CHIME syndrome, also known as Zunich–Kaye syndrome or Zunich neuroectodermal syndrome, is a rare congenital ichthyosis first described in 1983. The acronym CHIME is based on its main symptoms: colobomas, heart defects, ichthyosiform dermatosis, intellectual disability, and either ear defects or epilepsy. It is a congenital syndrome with only a few cases studied and published.

Symptoms and signs

Associated symptoms range from things such as colobomas of the eyes, heart defects, ichthyosiform dermatosis, intellectual disability, and ear abnormalities. Further symptoms that may be suggested include characteristic facies, hearing loss, and cleft palate.

Genetics

CHIME syndrome is considered to have an autosomal recessive inheritance pattern.
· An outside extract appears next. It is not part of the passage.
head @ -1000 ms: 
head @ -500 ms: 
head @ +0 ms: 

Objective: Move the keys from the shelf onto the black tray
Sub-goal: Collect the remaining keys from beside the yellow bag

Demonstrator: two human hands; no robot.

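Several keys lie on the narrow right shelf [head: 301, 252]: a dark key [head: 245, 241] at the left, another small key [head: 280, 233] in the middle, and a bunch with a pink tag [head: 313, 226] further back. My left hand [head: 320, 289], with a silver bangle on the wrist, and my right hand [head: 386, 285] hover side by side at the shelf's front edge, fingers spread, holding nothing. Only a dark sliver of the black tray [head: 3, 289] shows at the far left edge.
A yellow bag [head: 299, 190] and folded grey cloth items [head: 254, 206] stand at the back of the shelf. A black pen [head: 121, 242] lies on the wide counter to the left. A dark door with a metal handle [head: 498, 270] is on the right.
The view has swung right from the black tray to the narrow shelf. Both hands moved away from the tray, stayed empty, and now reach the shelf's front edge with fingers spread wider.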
This means the defective gene is located on an autosome, and two copies of the gene, one from each parent, are required to inherit the disorder. The parents of an individual with autosomal recessive disorder both carry one copy of the defective gene, but usually do not have the disorder.

Treatment

Treatment with isotretinoin may induce substantial resolution of skin lesions, but the risk of secondary infection remains.

References

Bibliography

References

  1. (1983). "New syndrome of congenital ichthyosis with neurologic abnormalities". Am. J. Med. Genet..
  2. [http://www.orpha.net/consor/cgi-bin/OC_Exp.php?Lng=GB&Expert=3474 OrphaNet entry]
  3. "Birth Disorder Information Directory – Z".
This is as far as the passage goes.